Oracle External Table

I am always being asked to get some data into a database. Most of the time it is just a matter of writing an import or using a bulk import tool to load the data. However, sometimes it’s a little more complicated than that. Well, I have been working with Oracle 10g database lately and love the external table feature.

Oracle external tables is a wonderful mechanism that allows you to take an CSV or fixed-length file and logically map it as a database table. The advantage of this over import is a lot of times you have external data that you want to “load” for reporting and scrubbing against, but once the data has been scrubbed, it is useless. This is especially useful where business demands require you to take external data and check against your system.

I could have really used this feature when I wrote a process to verify telephone number porting reports. Local Number Portability (LNP) and Wireless Number Portability (WNP) required us to verify “owner” of a number and make sure we turn off ported out numbers and was setup to bill ported in numbers.


Anyway, there is a couple of straight forward steps to making an external table to work. Since I run Oracle on Windows OS (I know, Linux is better – but that’s a topic for another blog), I have to just make sure of a few things up front.

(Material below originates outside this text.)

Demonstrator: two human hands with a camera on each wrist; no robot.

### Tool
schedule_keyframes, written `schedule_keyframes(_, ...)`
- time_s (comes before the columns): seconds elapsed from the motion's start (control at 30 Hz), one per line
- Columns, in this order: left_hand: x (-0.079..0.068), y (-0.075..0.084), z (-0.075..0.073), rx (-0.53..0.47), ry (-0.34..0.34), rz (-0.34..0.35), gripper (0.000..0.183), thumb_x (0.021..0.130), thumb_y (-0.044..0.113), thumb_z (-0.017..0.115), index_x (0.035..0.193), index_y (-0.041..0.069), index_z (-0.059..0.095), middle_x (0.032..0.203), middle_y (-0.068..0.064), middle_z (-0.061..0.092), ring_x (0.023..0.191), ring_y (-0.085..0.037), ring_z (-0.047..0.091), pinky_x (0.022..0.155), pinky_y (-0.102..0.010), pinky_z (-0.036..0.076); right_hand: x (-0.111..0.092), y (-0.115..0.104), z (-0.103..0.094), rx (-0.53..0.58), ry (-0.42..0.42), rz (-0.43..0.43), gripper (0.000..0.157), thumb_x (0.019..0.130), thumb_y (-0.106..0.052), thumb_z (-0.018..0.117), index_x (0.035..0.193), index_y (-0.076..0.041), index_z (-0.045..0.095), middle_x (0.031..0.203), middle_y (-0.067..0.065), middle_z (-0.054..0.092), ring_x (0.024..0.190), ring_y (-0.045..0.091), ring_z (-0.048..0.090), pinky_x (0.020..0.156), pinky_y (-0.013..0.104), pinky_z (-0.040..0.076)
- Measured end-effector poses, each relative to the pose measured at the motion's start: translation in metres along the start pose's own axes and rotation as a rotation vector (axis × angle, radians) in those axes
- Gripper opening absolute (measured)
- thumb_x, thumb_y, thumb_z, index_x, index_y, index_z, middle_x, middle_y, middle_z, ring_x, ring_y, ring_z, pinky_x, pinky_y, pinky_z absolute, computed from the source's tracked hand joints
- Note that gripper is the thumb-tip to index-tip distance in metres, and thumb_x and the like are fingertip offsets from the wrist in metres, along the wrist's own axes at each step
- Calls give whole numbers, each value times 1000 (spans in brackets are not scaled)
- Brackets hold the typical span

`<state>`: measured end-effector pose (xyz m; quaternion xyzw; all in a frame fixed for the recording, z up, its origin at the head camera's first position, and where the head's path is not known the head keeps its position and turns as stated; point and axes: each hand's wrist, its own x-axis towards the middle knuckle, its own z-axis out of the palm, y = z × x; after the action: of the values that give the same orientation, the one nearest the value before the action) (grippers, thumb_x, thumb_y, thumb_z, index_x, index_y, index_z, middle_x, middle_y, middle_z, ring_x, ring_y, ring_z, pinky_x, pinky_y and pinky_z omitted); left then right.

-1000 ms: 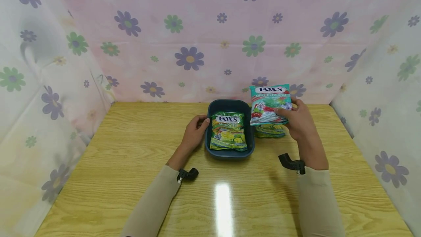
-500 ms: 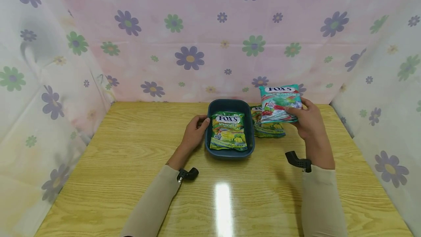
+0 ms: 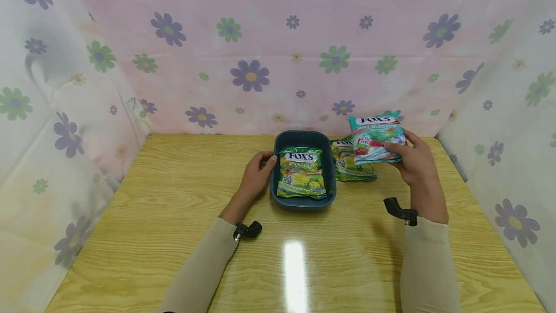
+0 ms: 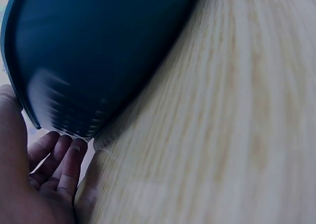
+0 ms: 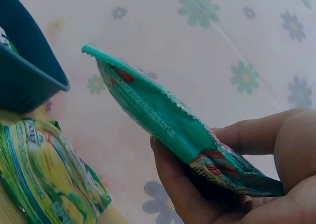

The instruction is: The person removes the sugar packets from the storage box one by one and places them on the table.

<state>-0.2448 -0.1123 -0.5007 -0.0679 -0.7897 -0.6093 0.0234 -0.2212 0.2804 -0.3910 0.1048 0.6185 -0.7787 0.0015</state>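
Note:
In the head view, a dark blue plastic tub (image 3: 328,202) stands on the table with a green candy bag (image 3: 300,173) lying inside it. My left hand (image 3: 256,177) holds the tub's left side. The left wrist view shows its thumb at the rim and its bent fingers (image 4: 69,165) against the outer wall of the tub (image 4: 98,51). Over the table to the right, my right hand (image 3: 414,158) grips a teal candy bag (image 3: 377,136) by its right edge, thumb in front. Seen edge-on in the right wrist view, the teal bag (image 5: 153,110) lies between thumb and fingers.
Another green candy bag (image 3: 354,170) lies on the wooden table (image 3: 187,187) just right of the tub, partly covered by the teal bag. A flowered cloth (image 3: 295,76) hangs behind the table and along both sides.
My right hand has moved the teal candy bag to the right, away from the tub, uncovering more of the green bag on the table. The left hand and tub stay put.

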Motion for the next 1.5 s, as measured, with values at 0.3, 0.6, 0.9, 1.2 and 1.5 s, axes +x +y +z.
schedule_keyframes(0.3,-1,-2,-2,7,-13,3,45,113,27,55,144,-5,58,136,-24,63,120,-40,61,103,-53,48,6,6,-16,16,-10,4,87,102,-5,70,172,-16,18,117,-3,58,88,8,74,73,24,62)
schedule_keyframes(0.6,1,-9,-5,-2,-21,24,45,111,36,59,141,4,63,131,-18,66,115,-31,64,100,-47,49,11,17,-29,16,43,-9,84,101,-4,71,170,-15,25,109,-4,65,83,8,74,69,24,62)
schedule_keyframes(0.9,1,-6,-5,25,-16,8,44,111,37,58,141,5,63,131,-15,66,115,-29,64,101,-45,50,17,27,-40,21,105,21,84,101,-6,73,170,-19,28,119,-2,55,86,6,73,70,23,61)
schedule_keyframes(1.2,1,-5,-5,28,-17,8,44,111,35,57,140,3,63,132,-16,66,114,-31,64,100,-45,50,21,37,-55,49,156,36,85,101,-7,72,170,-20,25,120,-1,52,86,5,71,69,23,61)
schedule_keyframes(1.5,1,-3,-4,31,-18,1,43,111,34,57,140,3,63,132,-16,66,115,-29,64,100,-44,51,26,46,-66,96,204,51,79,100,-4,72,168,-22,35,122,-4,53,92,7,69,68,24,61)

1. The folder on the host OS file system must exist and the same user Oracle process runs under(localsystem for Windows) must have read/write access to the folder.




2. The file to be the source of the external table needs to reside in that folder.

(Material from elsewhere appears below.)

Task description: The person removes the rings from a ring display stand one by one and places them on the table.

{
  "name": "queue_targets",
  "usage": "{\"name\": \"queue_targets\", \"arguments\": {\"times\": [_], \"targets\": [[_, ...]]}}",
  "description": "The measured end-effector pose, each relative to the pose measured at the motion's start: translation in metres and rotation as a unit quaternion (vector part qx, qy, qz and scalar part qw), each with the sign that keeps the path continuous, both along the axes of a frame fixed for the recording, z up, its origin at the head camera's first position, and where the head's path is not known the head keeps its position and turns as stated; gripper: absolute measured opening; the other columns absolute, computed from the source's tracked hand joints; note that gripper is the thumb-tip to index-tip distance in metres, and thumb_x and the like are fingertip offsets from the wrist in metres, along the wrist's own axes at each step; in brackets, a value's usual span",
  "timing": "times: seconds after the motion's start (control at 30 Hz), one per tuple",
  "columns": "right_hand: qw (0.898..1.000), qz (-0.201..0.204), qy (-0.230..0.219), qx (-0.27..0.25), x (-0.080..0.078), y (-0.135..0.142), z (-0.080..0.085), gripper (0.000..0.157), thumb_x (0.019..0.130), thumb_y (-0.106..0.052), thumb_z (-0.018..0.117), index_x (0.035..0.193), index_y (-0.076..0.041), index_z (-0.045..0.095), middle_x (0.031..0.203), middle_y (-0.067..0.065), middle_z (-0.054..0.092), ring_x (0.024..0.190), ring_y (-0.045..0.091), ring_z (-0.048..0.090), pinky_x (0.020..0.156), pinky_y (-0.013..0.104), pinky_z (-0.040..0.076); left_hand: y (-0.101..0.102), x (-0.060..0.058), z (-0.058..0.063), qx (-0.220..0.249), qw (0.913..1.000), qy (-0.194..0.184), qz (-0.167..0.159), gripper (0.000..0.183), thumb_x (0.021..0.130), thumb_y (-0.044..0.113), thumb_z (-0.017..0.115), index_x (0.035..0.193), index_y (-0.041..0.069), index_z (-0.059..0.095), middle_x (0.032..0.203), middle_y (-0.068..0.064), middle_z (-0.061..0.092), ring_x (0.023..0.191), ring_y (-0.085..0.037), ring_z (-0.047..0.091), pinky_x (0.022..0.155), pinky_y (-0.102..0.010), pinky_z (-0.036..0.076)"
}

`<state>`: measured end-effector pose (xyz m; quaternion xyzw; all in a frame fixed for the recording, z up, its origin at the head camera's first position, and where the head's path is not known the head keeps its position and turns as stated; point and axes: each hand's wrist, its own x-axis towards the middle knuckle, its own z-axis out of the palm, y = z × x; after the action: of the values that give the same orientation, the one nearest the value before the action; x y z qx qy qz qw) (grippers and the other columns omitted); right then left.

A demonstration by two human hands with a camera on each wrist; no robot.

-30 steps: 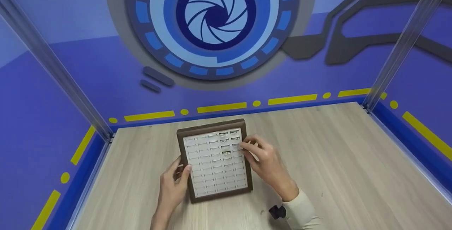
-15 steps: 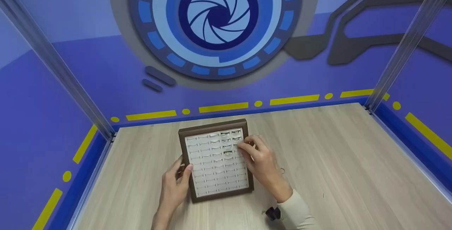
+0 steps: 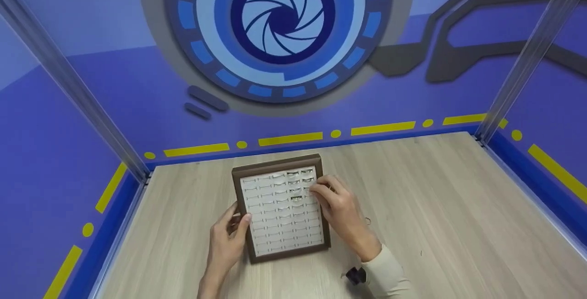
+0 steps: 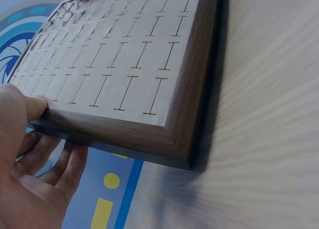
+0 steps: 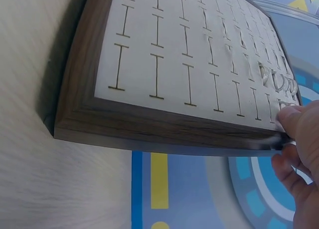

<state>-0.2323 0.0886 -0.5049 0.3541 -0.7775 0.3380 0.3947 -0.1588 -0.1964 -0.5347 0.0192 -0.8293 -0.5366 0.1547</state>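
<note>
A brown-framed ring display tray [image 3: 275, 167] stands tilted up on the table, its white pad cut with rows of slots. Several rings [image 5: 280, 82] sit in slots near the pad's upper right corner. My left hand [image 3: 225, 244] grips the tray's left edge, thumb on the front and fingers behind, as the left wrist view [image 4: 30, 154] also shows. At the right edge, my right hand [image 3: 341, 207] pinches a ring [image 4: 79, 3] at a slot in the upper part of the right column. Its fingertips hide most of that ring.
A loose ring [image 3: 368, 220] lies on the wooden table [image 3: 458, 198] beside my right forearm. A small black object [image 3: 355, 275] shows by the right sleeve [image 3: 387, 274]. Blue printed panels [image 3: 293, 122] with metal corner posts [image 3: 513, 69] enclose the back and sides.
My right fingers have moved slightly closer in to the slot at the right edge. The forearm shifted a little left, and the loose ring on the table came into view. My left hand keeps its grip.
</note>
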Motion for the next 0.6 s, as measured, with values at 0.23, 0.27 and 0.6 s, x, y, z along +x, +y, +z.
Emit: {"name": "queue_targets", "arguments": {"times": [0.23,0.27,0.6], "targets": [[1.0,0.008,0.006,-0.002,0.0014,0.0011,0.0034,0.023,0.088,0.011,0.081,0.104,-0.006,0.078,0.104,0.004,0.068,0.094,0.017,0.067,0.078,0.023,0.061,-0.0006,0.0002,-0.0005,0.003,1.0,0.002,0.0,0.055,0.107,0.023,0.068,0.156,0.002,0.052,0.132,-0.015,0.07,0.112,-0.025,0.072,0.103,-0.041,0.063],[1.0,0.009,0.006,-0.003,0.0016,0.0014,0.0038,0.023,0.088,0.011,0.081,0.104,-0.006,0.078,0.104,0.003,0.068,0.094,0.016,0.067,0.078,0.022,0.061,-0.0007,0.0001,-0.0005,0.004,1.0,0.002,0.0,0.055,0.107,0.023,0.068,0.156,0.002,0.052,0.132,-0.015,0.07,0.111,-0.025,0.072,0.103,-0.04,0.063],[1.0,0.013,0.011,0.007,0.0027,0.0051,0.0036,0.026,0.086,0.011,0.082,0.103,-0.008,0.077,0.103,0.002,0.067,0.092,0.014,0.067,0.076,0.023,0.059,-0.0015,-0.0018,-0.0012,0.014,0.9999,0.008,-0.006,0.055,0.106,0.025,0.069,0.155,0.004,0.053,0.13,-0.013,0.071,0.112,-0.023,0.072,0.103,-0.036,0.062]]}}
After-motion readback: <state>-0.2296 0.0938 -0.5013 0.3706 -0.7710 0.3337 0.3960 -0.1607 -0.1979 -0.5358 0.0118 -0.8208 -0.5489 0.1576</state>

Next login to Oracle and execute the following code:


create or replace directory ext_dir as 'c:\extern';


Now, ext_dir is the symbolic name for this folder and through SQL you will access this resource using the ext_dir reference.
Now, the file I am going to create the external table is a comma separated file aka CSV. Since its comma separated, all I have to do is define the columns and make the table.

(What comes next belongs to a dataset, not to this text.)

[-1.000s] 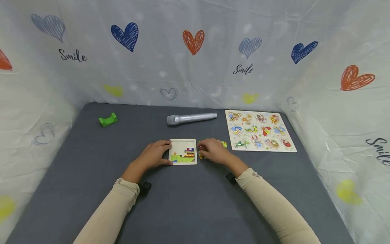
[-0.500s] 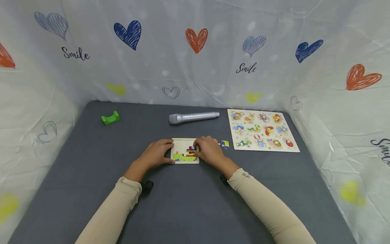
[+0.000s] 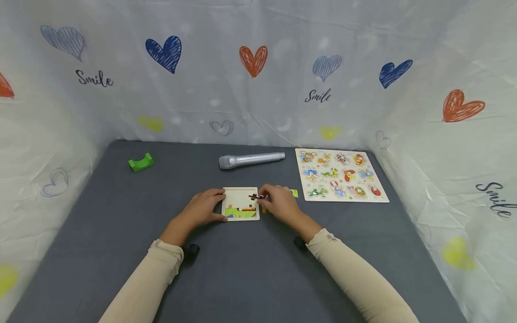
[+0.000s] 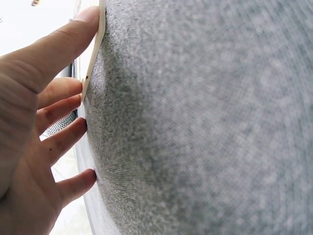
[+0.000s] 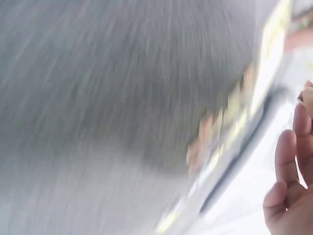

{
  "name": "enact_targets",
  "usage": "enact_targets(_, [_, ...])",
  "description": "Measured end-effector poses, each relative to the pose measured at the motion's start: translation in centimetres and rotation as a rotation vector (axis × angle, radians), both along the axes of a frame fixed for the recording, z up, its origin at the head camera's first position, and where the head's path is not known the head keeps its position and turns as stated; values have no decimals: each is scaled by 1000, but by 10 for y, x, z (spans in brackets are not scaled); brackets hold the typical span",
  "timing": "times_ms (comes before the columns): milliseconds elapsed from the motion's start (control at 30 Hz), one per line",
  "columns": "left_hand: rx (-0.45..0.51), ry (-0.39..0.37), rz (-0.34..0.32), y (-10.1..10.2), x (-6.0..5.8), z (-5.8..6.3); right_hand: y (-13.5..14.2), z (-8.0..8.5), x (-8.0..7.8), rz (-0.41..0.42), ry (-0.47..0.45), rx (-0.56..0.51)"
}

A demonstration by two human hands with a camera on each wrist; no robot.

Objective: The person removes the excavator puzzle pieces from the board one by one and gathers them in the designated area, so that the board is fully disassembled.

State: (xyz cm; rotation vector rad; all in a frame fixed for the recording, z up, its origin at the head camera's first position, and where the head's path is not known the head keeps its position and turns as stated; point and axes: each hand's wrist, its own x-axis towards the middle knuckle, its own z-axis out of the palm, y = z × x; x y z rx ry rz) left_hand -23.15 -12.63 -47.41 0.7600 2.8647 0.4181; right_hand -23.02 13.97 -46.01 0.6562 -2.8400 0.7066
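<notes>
A small square puzzle tray (image 3: 240,197) with a pale frame lies on the table, with green and orange-brown pieces along its near side. My left hand (image 3: 202,207) holds the tray by its left edge, thumb at the near corner and fingers toward the far corner. The left wrist view shows the thumb (image 4: 73,36) on the pale rim. Above the tray's right side, my right hand (image 3: 280,204) pinches a dark puzzle piece (image 3: 253,197) between thumb and fingers. Partly hidden beneath that hand are loose puzzle pieces (image 3: 294,193), blurred in the right wrist view.
A silver microphone (image 3: 252,160) lies behind the tray. At the back right is a board with insect pictures (image 3: 342,175); a green curved block (image 3: 141,162) sits at the back left. A curtain printed with hearts (image 3: 253,61) surrounds the dark table (image 3: 250,269).
My right hand moved from the loose pieces to the tray, then lifted a dark piece from its right side. The left hand stays at the tray's left edge. The head view shifted slightly.
</notes>
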Motion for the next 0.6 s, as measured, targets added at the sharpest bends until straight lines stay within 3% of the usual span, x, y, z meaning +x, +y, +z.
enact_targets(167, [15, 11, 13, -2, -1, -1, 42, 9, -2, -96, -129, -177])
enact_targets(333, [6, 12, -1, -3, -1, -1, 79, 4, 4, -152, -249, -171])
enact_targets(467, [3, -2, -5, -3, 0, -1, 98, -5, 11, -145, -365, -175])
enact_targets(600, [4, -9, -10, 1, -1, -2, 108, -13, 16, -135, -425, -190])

create table MonthlyOrders (
invoice varchar2(255),
orderdate date,
description varchar2(255),
price number,
quanity number,
total number
)
organization external (
type oracle_loader
default directory
ext_dir --- this is my reference to the external directory
access parameters (
records delimited by newline
fields terminated by ',' --- comma seperated
missing field values are null --- if no data, make it null
)
location ('orders.csv') ---- this is the name of the external file
);



Notice this is actually quite straight forward way to create a “table” that is really stored in an external file. Do this next


SELECT * FROM MonthlyOrders;


and see your data list out!


Now, as long as the file format doesn’t change, you just have to change out the file each month to get the new records. Once you have this in place, then you can create processes to take the file, scrub away and give you feed back!